#### [About this exercise]
Go through the listing below and state how many lines hold the word "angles", giving only the number.
Provided material Start Marker
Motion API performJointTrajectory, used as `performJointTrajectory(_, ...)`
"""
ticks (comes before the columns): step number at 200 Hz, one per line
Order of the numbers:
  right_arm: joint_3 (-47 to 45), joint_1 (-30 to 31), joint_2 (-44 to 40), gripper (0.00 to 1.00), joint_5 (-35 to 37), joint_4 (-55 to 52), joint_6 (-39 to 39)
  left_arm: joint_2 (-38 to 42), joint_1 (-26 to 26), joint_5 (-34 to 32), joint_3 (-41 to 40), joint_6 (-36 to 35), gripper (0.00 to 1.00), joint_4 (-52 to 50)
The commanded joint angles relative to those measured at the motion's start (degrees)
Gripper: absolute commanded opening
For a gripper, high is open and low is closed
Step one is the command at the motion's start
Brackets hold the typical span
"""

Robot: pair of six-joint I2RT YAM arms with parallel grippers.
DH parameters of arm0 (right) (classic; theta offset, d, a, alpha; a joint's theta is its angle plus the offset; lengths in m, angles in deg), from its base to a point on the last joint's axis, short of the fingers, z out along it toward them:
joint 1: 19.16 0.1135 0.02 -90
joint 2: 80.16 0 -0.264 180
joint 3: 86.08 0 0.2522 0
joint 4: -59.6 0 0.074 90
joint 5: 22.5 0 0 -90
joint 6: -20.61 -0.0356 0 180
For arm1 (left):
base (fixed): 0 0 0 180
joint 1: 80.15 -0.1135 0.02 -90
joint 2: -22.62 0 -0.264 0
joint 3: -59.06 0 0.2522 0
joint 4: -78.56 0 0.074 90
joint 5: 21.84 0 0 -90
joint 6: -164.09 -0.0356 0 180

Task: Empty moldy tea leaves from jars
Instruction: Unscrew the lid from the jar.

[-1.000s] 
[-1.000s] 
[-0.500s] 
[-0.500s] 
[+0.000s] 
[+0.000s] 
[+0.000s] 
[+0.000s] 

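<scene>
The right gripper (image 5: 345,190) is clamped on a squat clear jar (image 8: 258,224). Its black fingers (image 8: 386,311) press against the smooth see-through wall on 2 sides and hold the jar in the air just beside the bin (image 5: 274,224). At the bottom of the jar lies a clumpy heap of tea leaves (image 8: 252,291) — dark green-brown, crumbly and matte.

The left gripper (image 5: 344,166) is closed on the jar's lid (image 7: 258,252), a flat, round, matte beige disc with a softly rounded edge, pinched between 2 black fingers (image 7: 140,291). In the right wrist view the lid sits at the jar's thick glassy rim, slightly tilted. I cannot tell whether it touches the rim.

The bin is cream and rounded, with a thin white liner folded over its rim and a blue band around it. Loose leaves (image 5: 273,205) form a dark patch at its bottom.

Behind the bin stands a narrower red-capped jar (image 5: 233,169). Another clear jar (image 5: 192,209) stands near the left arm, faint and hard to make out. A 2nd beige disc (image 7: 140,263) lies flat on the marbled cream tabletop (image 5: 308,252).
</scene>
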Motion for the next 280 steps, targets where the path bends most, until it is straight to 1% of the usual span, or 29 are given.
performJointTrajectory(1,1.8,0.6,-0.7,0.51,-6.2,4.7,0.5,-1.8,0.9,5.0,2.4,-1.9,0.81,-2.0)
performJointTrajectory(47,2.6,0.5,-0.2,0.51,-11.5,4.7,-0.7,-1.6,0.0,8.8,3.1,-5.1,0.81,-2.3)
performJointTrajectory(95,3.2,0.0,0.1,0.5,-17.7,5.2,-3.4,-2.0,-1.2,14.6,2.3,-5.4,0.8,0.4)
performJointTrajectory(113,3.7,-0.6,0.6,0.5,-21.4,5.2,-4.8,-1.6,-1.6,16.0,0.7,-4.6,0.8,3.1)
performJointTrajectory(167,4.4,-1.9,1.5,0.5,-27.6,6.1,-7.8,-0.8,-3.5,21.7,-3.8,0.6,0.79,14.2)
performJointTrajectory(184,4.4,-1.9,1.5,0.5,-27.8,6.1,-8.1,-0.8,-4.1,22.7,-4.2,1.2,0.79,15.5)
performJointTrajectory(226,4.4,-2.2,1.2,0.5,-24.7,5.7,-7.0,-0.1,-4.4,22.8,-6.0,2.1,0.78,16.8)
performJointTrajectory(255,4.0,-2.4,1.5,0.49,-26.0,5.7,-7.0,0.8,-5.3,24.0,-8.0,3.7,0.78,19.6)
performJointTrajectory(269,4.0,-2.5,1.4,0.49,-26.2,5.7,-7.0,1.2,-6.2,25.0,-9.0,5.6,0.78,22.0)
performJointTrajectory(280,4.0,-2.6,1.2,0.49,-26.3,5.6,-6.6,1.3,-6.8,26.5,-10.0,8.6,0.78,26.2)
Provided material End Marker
#### [Your solution]
2